I think that ;s it from me. Sorry for the long ramble, but this was a good exercise in thought-collection...

Cheers
LH


----------



## Who is John Galt? (Sep 28, 2016)

Lonesome Hobo said:


> --- If this post is too long/boring to hack all the way through, skip my preamble/observations ----
> I've been living in Melb 40 years come June and driving around for work for much of that time, and I know most major roads/arterials/etc - but there's no way I'm going to find a specific small street in a suburb, so I need the nav. If that's being a wuss, no problem. I'd rather be a careful wuss than a lost he-man.
> LH


Forty years? I am very, very sorry to hear that LH. 

From my reading of your posts I am guessing you are north of 60; so 40 years or more, in fact more than ⅔ of your life there, is penance indeed. 
What exactly was the original sentence? Not life I hope.

I was fortunate enough to succeed in a daring escape from there many years ago and although I still visit family and friends (undercover, of course), I just thank my lucky stars every time I see Melbourne in the the rear vision mirror as I head back to my glorious girl, Adelaide.

I think many of us in the other capital cities forget the Dickensian squalor and grubby society that Melbourne has become; with her once noble and inspirational institutions and establishments now jaded and forlorn, as Dan and his merry band of socialist marauders cut a swath through all that was good and wholesome and which now lays in tatters and fragments and is not even fit for a beggar to scorn.

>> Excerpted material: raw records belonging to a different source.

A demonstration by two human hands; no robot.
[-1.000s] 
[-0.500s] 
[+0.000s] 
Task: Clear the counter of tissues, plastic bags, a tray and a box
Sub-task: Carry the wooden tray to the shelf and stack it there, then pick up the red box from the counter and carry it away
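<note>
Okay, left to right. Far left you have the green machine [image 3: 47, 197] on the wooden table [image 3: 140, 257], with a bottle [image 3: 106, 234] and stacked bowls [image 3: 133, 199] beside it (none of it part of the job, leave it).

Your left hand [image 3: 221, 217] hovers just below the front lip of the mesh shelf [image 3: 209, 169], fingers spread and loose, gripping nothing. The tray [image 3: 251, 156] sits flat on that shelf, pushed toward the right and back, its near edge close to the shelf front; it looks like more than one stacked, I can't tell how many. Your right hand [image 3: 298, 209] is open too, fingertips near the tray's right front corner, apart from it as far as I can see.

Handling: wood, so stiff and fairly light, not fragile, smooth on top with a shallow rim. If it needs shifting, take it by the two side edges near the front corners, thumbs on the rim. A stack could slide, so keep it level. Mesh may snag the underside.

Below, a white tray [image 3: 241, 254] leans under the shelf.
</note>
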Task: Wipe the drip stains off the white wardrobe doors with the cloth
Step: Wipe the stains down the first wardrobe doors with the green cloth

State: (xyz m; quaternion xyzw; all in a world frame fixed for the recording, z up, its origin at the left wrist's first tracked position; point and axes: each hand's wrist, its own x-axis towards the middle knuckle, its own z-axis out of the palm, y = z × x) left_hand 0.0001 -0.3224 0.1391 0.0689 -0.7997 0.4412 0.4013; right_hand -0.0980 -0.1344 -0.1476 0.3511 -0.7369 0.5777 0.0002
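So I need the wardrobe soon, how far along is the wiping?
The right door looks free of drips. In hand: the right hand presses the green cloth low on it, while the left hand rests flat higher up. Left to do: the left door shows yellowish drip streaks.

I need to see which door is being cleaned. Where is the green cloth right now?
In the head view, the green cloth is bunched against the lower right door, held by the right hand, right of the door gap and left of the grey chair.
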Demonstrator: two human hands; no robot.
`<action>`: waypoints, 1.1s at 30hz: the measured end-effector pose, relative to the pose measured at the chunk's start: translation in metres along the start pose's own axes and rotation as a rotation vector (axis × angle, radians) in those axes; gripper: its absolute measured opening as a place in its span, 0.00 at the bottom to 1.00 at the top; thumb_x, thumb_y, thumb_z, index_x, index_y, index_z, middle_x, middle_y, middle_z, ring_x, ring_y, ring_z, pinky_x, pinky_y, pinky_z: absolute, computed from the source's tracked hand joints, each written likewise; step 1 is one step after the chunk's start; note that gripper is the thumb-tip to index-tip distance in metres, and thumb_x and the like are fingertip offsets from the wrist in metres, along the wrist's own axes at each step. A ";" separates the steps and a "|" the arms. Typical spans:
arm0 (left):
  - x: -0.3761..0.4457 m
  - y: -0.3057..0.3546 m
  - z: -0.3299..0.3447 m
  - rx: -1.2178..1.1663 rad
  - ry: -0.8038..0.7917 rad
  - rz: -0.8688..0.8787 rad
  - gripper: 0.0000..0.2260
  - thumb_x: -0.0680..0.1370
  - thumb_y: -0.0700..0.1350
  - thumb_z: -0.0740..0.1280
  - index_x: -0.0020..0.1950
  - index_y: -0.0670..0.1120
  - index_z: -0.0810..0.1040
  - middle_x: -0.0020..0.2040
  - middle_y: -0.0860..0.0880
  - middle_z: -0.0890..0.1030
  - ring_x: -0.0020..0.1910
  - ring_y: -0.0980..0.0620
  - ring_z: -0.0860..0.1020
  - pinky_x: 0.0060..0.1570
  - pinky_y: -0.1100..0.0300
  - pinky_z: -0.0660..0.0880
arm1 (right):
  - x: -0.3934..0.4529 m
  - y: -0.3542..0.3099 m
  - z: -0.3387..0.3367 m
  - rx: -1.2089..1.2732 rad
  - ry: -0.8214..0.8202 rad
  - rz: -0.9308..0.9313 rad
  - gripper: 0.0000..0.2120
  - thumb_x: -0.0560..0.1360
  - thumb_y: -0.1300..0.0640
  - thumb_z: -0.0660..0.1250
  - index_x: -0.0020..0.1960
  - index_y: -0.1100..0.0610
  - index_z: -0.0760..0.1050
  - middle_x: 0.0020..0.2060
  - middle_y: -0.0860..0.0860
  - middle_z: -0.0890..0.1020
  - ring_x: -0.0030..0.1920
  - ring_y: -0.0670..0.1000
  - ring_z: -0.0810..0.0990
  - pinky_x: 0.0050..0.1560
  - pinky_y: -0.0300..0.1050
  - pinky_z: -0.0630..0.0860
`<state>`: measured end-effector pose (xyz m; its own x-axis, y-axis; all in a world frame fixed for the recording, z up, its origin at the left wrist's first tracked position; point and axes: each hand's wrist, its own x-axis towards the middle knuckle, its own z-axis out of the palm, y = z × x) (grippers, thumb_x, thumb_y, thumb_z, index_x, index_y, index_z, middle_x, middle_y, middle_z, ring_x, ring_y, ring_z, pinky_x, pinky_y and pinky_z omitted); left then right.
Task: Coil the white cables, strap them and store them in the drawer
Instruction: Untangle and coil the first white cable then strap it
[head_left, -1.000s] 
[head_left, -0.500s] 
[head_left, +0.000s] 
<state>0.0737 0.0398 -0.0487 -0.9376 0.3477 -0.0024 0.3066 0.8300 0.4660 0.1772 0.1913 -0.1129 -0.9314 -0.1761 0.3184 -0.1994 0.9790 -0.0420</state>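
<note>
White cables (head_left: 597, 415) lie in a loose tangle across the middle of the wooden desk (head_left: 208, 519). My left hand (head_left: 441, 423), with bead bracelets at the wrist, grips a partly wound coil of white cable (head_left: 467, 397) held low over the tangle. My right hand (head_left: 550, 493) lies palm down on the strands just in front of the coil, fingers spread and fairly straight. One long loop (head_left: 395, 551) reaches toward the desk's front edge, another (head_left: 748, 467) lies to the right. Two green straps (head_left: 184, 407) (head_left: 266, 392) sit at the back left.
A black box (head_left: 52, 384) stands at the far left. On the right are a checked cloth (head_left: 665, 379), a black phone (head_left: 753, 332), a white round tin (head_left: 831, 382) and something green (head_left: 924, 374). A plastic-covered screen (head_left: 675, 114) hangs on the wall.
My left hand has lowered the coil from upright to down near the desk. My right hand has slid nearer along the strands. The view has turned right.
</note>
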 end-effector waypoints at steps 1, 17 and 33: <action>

I lift my eyes skyward and beseech whoever may have a willing ear, to please, please lead those poor unfortunates from the mental and physical prison that is Melbourne. God help you all!

.


----------



## Adam86 (Aug 28, 2017)

I used GM for the first 10 months or so because I was familiar with it, the only issue I had was it kept navigating even after you dropped pax off, so you had to keep exiting the app, kind of annoying. Also if a pax lived right next to a freeway, like if it was the house, then a fence, then over the fence was the freeway, GM would think the pax was on the freeway, caused a few issues for me. Uber navigation, I've switched to it the last week, is much better, you accept a ping and it jumps straight into navigation and seems a lot easier to use


----------



## george manousaridis (Jan 27, 2017)

Voigtstr said:


> I've only done a few shifts using the Uber App's built in maps, but my advice is to say to the pax "the app wants me to go this way, are you okay with that?" Most of the time they are fine with it, sometimes they will say "actually there is a better way with much less traffic" or something similar and lead you down their preferred path. Following the pax's will and therefore providing better customer service will keep your star rating up I reckon


Doesn't always apply.


----------



## DA08 (Mar 18, 2017)

Voigtstr said:


> I've only done a few shifts using the Uber App's built in maps, but my advice is to say to the pax "the app wants me to go this way, are you okay with that?" Most of the time they are fine with it, sometimes they will say "actually there is a better way with much less traffic" or something similar and lead you down their preferred path. Following the pax's will and therefore providing better customer service will keep your star rating up I reckon


Not with UFP i don't give them the option . . I use waze to get the shortest route in kms and i tell them im taking the shortest route as uber wont pay of i go longer route. You want to deviate from route? Sure no problem just update destination and we go


----------